The two had to meet again because the issues at stake demanded that they become good friends who had a lot to discuss on how the public service institution can be taken forward in terms of reform. They both agreed that the public service was the most significant institution Nigeria requires for national development.
The young man was in his office and had been checking the wall clock for the past thirty minutes. His surprise began the following day after meeting the erudite old public servant at a function in Abuja. He had never forgotten the productive conversation they had. That discussion had shed a lot of light on the historicity of the public service in Nigeria that he had not been able to glean from his doctoral research. And then the following day, he had received a text message from the old man, asking for an appointment. They both agreed to 11 O’clock.

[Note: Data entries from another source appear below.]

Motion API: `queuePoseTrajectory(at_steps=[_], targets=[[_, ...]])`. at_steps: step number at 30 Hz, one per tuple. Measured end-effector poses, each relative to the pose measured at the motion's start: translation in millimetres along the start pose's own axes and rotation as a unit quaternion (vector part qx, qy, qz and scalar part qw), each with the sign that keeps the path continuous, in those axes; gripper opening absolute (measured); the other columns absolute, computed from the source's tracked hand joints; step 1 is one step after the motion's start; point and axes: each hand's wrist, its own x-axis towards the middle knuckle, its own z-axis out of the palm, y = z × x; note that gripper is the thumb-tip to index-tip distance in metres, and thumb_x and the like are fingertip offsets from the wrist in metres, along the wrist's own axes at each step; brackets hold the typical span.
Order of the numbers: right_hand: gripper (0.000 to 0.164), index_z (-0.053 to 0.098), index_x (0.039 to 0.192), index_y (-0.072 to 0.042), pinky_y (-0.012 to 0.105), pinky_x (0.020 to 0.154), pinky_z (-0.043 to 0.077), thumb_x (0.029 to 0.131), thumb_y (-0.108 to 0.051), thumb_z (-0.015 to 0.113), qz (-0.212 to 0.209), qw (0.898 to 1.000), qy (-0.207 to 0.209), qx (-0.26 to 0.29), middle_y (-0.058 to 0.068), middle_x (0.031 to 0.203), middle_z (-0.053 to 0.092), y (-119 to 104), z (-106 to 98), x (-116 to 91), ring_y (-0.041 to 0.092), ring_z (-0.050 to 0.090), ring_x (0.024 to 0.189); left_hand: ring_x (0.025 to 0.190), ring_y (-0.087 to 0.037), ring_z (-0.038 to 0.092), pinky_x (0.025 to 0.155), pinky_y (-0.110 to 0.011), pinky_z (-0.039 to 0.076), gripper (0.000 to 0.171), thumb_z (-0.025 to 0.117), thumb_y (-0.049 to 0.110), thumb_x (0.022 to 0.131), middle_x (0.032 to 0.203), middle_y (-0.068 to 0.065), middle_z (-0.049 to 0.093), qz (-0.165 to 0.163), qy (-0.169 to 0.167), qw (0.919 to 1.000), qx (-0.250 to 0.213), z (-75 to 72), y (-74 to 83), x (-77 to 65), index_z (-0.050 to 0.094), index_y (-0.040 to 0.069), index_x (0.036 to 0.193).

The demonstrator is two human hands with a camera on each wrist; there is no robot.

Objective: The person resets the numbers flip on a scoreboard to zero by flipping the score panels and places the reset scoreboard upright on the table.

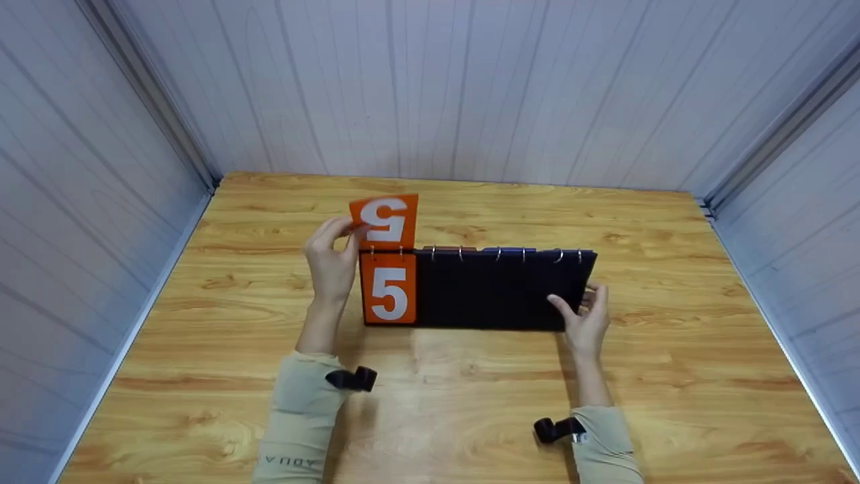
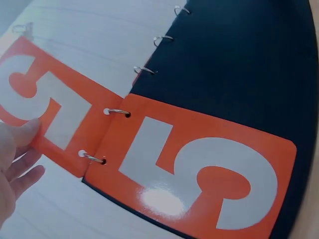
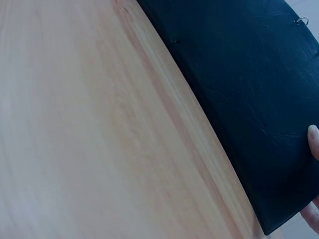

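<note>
A black flip scoreboard (image 1: 490,289) stands on the table with metal rings along its top edge. At its left end hangs an orange number card (image 1: 408,289) with a white 5. Above it, another orange card (image 1: 408,235) is turned up over the rings, its 5 upside down in the head view. My left hand (image 1: 330,262) pinches this raised card at its left edge; the left wrist view shows the thumb on its face. At the board's right end, my right hand (image 1: 588,326) grips the side edge, thumb on the front and fingers behind.
The scoreboard stands on a wood-grain table (image 1: 457,403). Pale panelled walls (image 1: 430,87) enclose the back and both sides. Edges of a red card (image 1: 449,249) and a blue card (image 1: 508,250) show behind the board's top.
</note>
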Motion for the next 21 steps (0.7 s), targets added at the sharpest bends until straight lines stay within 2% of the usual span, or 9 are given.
queuePoseTrajectory(at_steps=[6, 13, 17, 21], targets=[[0.056, 0.045, 0.105, 0.006, 0.029, 0.065, 0.041, 0.063, -0.007, 0.079, 0.008, 1.0, -0.002, 0.024, 0.019, 0.084, 0.056, 2, 0, 1, 0.023, 0.049, 0.074, 0.07, -0.019, 0.056, 0.066, -0.028, 0.045, 0.016, 0.068, 0.009, 0.077, 0.078, -0.011, 0.063, -0.056, -0.02, 0.9981, 0.018, 13.0, -13.0, 11.7, 0.066, -0.004, 0.086], [0.055, 0.045, 0.105, 0.003, 0.022, 0.064, 0.041, 0.064, -0.01, 0.079, 0.005, 1.0, 0.001, 0.01, 0.014, 0.083, 0.056, 1, -1, 1, 0.018, 0.049, 0.074, 0.072, -0.019, 0.056, 0.065, -0.031, 0.048, 0.02, 0.067, 0.012, 0.079, 0.079, -0.012, 0.061, -0.119, -0.029, 0.9921, 0.026, 22.3, -21.1, 14.8, 0.065, -0.004, 0.091], [0.054, 0.045, 0.104, 0.002, 0.023, 0.064, 0.041, 0.063, -0.01, 0.079, -0.002, 1.0, 0.007, 0.008, 0.011, 0.082, 0.056, 3, 1, 1, 0.016, 0.049, 0.073, 0.073, -0.019, 0.055, 0.066, -0.031, 0.048, 0.022, 0.066, 0.012, 0.079, 0.082, -0.013, 0.06, -0.171, -0.05, 0.9835, 0.034, 24.5, -25.8, 16.0, 0.065, -0.004, 0.095], [0.056, 0.045, 0.104, 0.0, 0.021, 0.063, 0.042, 0.063, -0.017, 0.08, -0.02, 1.0, 0.009, -0.003, 0.006, 0.08, 0.056, 9, 2, 2, 0.012, 0.049, 0.072, 0.073, -0.02, 0.054, 0.066, -0.029, 0.046, 0.024, 0.065, 0.012, 0.081, 0.082, -0.014, 0.061, -0.228, -0.082, 0.9685, 0.059, 25.2, -30.9, 15.5, 0.064, -0.005, 0.098]])
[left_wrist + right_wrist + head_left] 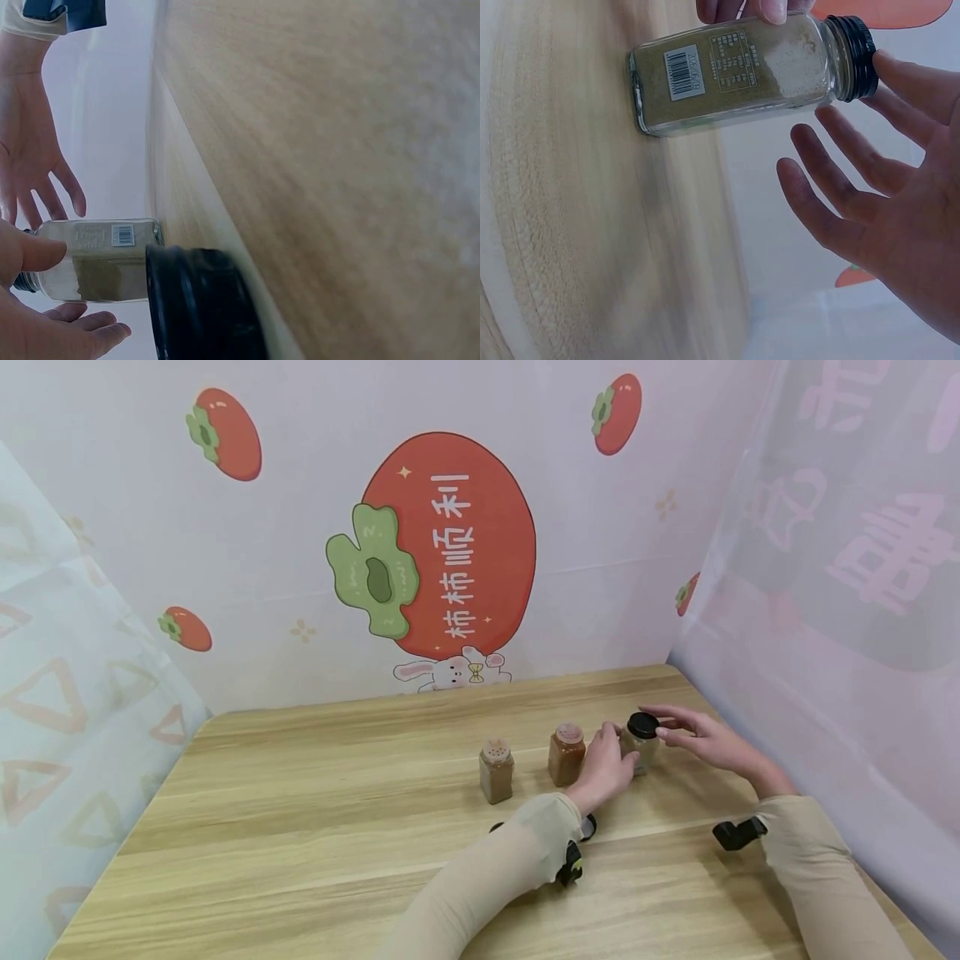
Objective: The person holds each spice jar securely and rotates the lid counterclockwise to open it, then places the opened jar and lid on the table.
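Observation:
A square glass spice jar (727, 71) with a black screw lid (642, 725) stands upright at the right of the table. It contains a brownish powder, and a barcode label (123, 235) shows on its side. My left hand (606, 766) holds the jar from the left, thumb on one side of the glass and fingers on the other. At the lid is my right hand (703, 742), its thumb touching the lid's edge and its other fingers spread out fairly straight. Left of the hands stand two shakers, a reddish-brown one (567, 756) and a lighter brown one (496, 772), their perforated tops uncovered.
A loose black lid (202, 304) looms large in the left wrist view. In the head view, one dark lid (589, 827) shows beside the left sleeve (487, 868), and another is mostly hidden behind it. Fabric walls (285, 552) enclose the wooden table (300, 793).

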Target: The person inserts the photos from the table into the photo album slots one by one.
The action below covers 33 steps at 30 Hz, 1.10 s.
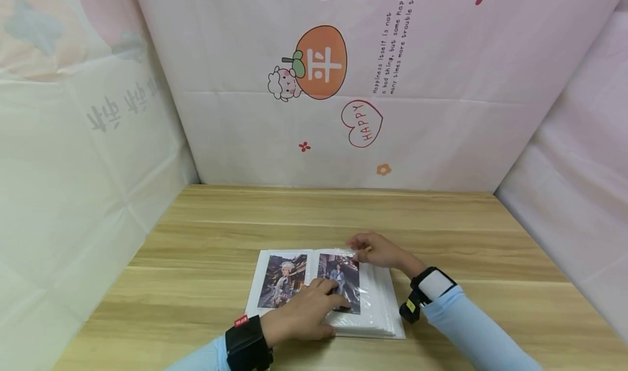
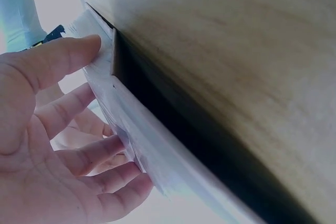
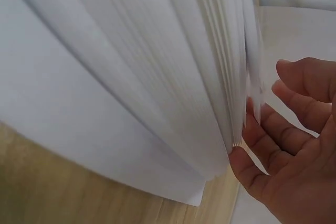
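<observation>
A white photo album (image 1: 380, 305) lies spread flat, with a photo (image 1: 282, 278) on its left page and another photo (image 1: 348, 275) in a shiny clear sleeve on the right. My left hand (image 1: 306, 310) rests across the lower part of the right page, its fingers spread over the photo. In the left wrist view its fingertips touch the plastic sleeve, thumb by the album's near edge. At the upper right page corner is my right hand (image 1: 380, 251). The right wrist view shows its fingers (image 3: 281, 135) against the edges of the stacked pages (image 3: 157, 61), the thumb standing apart from them.
The album sits on a wood-grain table (image 1: 221, 224). A printed cloth (image 1: 432, 131) hangs behind the table's far edge, with pale cloth at both sides. Each wrist wears a strapped black device, and both sleeves (image 1: 471, 327) are light blue.
</observation>
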### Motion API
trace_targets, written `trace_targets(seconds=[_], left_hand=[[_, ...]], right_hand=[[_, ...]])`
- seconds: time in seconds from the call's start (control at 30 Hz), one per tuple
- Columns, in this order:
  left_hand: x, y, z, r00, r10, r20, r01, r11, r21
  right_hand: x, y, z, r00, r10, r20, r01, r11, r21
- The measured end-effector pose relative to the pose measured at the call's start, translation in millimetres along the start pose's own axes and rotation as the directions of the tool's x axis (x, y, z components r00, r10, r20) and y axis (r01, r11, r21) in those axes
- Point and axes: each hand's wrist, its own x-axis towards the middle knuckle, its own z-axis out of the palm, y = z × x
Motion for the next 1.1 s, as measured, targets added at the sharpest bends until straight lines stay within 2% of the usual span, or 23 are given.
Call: trace_targets(seconds=[0.23,0.47,0.77,1.1], left_hand=[[-0.4,0.9,-1.6,1.0,-0.001,0.009,0.001,1.0,0.007],[-0.7,1.1,-2.0,1.0,-0.002,0.012,0.002,1.0,0.016],[-0.5,2.0,-4.8,1.0,-0.002,0.03,0.0,0.999,0.036],[-0.5,2.6,-3.1,1.0,0.001,0.013,-0.001,0.999,0.037]], right_hand=[[-13,-5,1,1.0,0.009,-0.017,-0.011,0.997,-0.082],[-30,-11,1,0.998,-0.057,-0.001,0.056,0.983,-0.177],[-58,-10,8,0.999,0.015,0.05,-0.004,0.978,-0.206],[-62,-8,14,0.997,0.055,0.046,-0.044,0.975,-0.22]])
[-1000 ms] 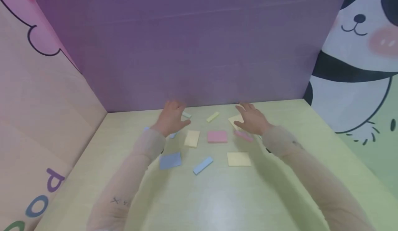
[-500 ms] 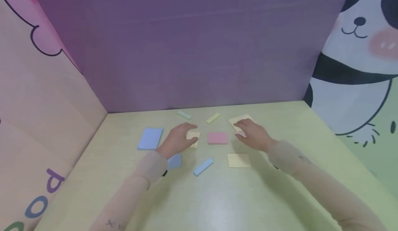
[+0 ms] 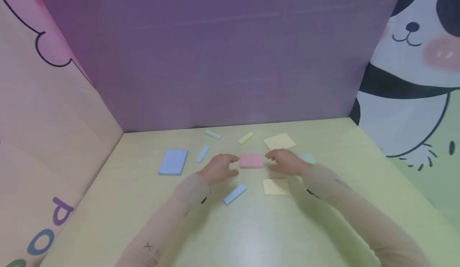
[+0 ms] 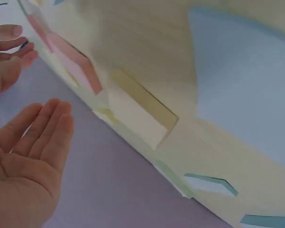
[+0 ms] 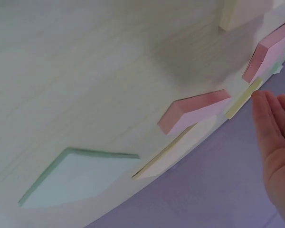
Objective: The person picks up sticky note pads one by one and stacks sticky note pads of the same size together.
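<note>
Both the left hand point(image 3: 220, 167) and the right hand point(image 3: 287, 162) have relaxed, loosely extended fingers point(image 4: 60, 137), and between them, just beside these fingers, the pink pad point(image 3: 251, 161) lies flat on the bench point(image 3: 201, 243).

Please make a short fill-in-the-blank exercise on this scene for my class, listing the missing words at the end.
1. In the head view, the pink rectangular paper-like pad lies ____ the left hand and the right hand.
2. There, the large blue rectangular pad lies to the ____ of the left hand.
3. The tall flat backdrop behind the pale wood-grained table is coloured ____.

Missing words: between; left; purple.
</note>
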Demonstrator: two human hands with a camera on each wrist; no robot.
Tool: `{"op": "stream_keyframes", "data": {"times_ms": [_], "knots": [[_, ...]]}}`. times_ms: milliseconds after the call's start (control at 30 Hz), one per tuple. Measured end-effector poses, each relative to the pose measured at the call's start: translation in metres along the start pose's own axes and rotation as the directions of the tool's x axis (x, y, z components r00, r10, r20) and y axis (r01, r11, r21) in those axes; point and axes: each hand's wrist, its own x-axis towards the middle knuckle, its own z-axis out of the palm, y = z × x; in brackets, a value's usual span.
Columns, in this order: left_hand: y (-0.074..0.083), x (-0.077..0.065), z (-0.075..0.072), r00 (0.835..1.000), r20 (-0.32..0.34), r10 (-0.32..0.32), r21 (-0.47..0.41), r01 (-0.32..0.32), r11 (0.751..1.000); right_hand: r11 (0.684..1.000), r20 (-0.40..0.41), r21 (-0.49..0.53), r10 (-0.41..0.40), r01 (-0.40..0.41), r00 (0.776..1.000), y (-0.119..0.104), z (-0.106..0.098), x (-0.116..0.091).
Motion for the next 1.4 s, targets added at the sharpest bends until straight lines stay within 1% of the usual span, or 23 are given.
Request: {"op": "stream_keyframes", "data": {"times_ms": [67, 133, 233, 267, 367, 467, 567, 667, 800, 900, 1033, 1200, 1400], "knots": [[-0.001, 0.012, 0.002, 0.999, 0.006, -0.036, 0.001, 0.036, 0.999, 0.999, -0.005, 0.026, 0.029, -0.029, 1.0, 0.0, 0.001, 0.008], [-0.003, 0.024, 0.005, 0.997, -0.007, -0.071, 0.01, 0.071, 0.997, 0.998, -0.01, 0.049, 0.047, -0.047, 0.999, -0.001, 0.002, 0.016], [-0.007, 0.041, 0.009, 0.992, -0.012, -0.126, 0.014, 0.126, 0.992, 0.997, -0.002, 0.05, 0.055, -0.054, 0.999, -0.003, 0.005, 0.026], [-0.008, 0.045, 0.011, 0.991, -0.014, -0.134, 0.017, 0.134, 0.991, 0.997, 0.002, 0.056, 0.06, -0.06, 0.998, -0.004, 0.006, 0.029], [-0.011, 0.055, 0.015, 0.987, 0.006, -0.159, -0.005, 0.159, 0.987, 0.993, 0.027, 0.066, 0.1, -0.102, 0.995, -0.007, 0.008, 0.037], [-0.015, 0.062, 0.019, 0.987, 0.016, -0.163, -0.015, 0.163, 0.986, 0.988, 0.05, 0.074, 0.134, -0.138, 0.99, -0.009, 0.01, 0.042], [-0.02, 0.067, 0.023, 0.986, 0.023, -0.165, -0.027, 0.165, 0.986, 0.985, 0.072, 0.074, 0.149, -0.154, 0.986, -0.011, 0.011, 0.044], [-0.025, 0.071, 0.027, 0.986, 0.032, -0.163, -0.046, 0.164, 0.985, 0.988, 0.085, 0.062, 0.139, -0.145, 0.987, -0.011, 0.012, 0.045], [-0.028, 0.074, 0.031, 0.99, 0.034, -0.138, -0.031, 0.139, 0.99, 0.992, 0.087, 0.03, 0.122, -0.125, 0.989, -0.009, 0.012, 0.046], [-0.027, 0.074, 0.032, 0.993, 0.025, -0.119, -0.02, 0.12, 0.993, 0.992, 0.089, 0.025, 0.117, -0.12, 0.989, -0.007, 0.013, 0.047], [-0.023, 0.072, 0.031, 0.994, 0.017, -0.104, -0.022, 0.104, 0.994, 0.991, 0.098, 0.037, 0.126, -0.13, 0.987, -0.005, 0.014, 0.049], [-0.02, 0.068, 0.03, 0.996, 0.008, -0.089, 0.014, 0.089, 0.996, 0.986, 0.119, 0.071, 0.14, -0.149, 0.983, -0.005, 0.013, 0.049], [-0.02, 0.065, 0.032, 0.995, 0.021, -0.102, 0.011, 0.102, 0.995, 0.982, 0.152, 0.073, 0.163, -0.176, 0.975, -0.009, 0.013, 0.049]]}}
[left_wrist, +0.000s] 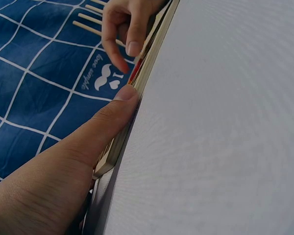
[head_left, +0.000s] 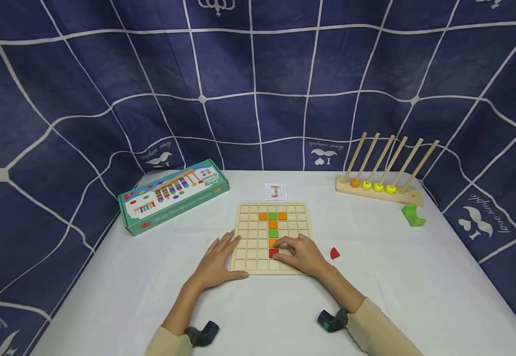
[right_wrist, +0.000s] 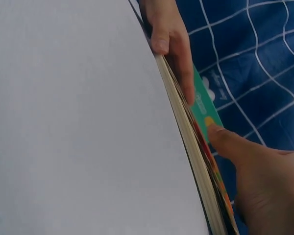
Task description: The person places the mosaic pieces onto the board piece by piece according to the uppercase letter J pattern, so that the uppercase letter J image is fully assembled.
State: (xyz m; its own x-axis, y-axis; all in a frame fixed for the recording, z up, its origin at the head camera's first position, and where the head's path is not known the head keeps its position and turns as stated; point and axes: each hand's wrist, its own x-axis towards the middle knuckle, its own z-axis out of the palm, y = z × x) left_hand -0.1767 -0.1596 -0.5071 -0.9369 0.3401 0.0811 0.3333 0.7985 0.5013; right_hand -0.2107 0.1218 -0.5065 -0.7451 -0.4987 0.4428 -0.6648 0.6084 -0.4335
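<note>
A wooden grid board (head_left: 247, 242) lies flat on the white table. Orange, green and orange tiles form a row near its far side, and a column of orange, green, orange (head_left: 272, 243) and red runs down from the middle one. My left hand (head_left: 217, 262) rests along the board's left edge, fingers straight, its thumb at the near left corner. Over the near end of the column is my right hand (head_left: 303, 254), index finger and thumb apart beside the red tile (head_left: 273, 253). In the left wrist view, the right hand (left_wrist: 130, 22) has a gap between its fingertips.
A red quarter-circle piece (head_left: 334, 253) lies right of the board. Behind the board is a pattern card (head_left: 276, 191). A green game box (head_left: 173, 197) sits at the back left. At the back right stand a wooden peg rack (head_left: 380, 193) with beads and a green curved block (head_left: 413, 216).
</note>
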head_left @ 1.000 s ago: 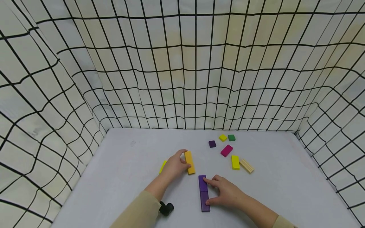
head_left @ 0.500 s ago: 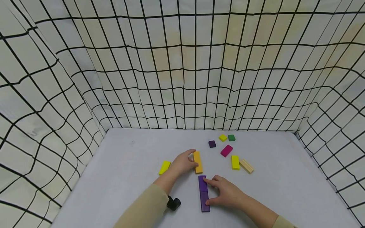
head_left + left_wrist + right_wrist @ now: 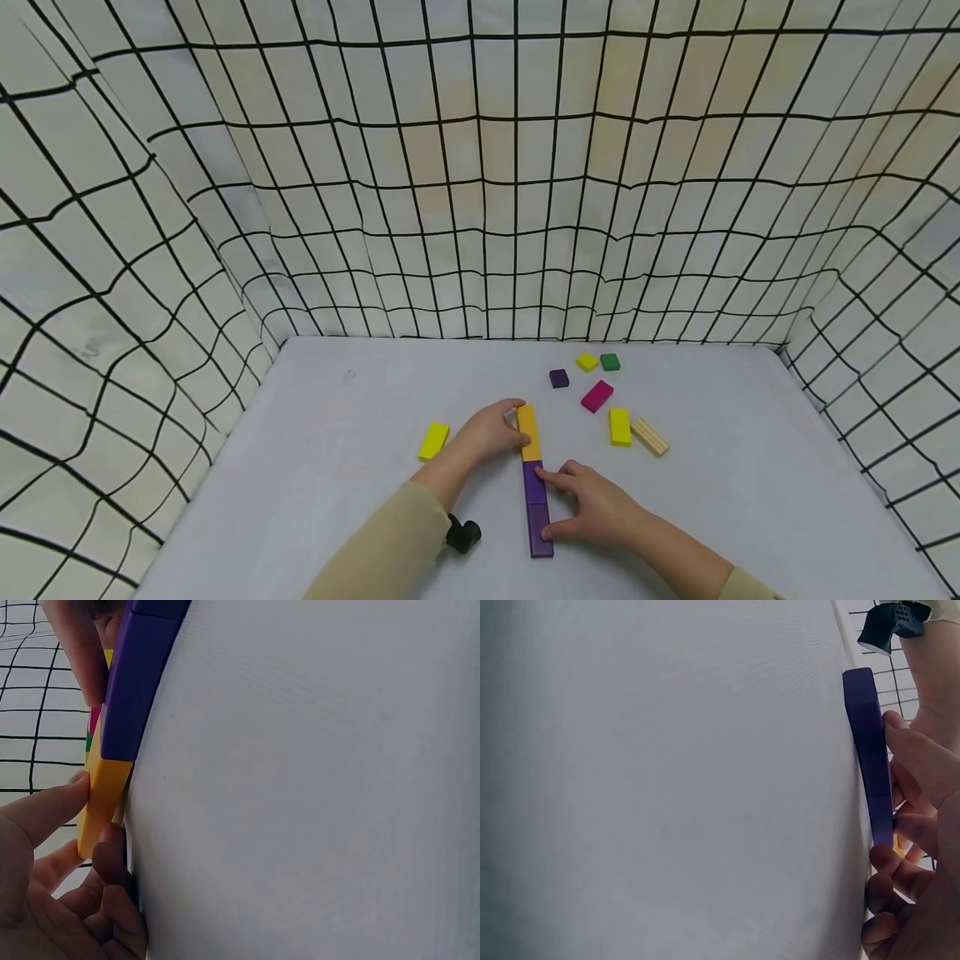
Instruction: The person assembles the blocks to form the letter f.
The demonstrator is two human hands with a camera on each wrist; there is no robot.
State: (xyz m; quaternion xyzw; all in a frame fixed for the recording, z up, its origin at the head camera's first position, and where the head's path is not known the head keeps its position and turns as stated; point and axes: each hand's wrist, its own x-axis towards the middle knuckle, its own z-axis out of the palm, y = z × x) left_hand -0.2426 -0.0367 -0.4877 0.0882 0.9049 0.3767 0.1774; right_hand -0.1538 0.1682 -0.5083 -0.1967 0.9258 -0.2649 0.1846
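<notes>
Left hand (image 3: 490, 429) pinches the orange block (image 3: 530, 433) to its right, end against the purple pair (image 3: 533, 505) (right hand (image 3: 600, 504) touching that, spread wide); lining-up seems the step, gentle release probably next.

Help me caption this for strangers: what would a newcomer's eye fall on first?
The orange block and two purple blocks likely stand out, end to end, centre front, with the left grip on the orange, the right grip touching the purple. Next come the magenta block, farther back right, and the black grid beyond.
</notes>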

By 10’57am, there was a knock on his door, and in came the old man dressed in a striking white agbada with a cap to match. The young man jumped up from his seat and raced around the table to offer the old man a seat. “You’re most welcome sir. Do please have a seat!”
“Thank you so much. How have you been?” asked the old man.
“I have been fine sir,” the young man replied. “I have not recovered from our conversation when we first met sir. When I got back home, I jot down a lot that I gained from your insights into how the public service evolved.”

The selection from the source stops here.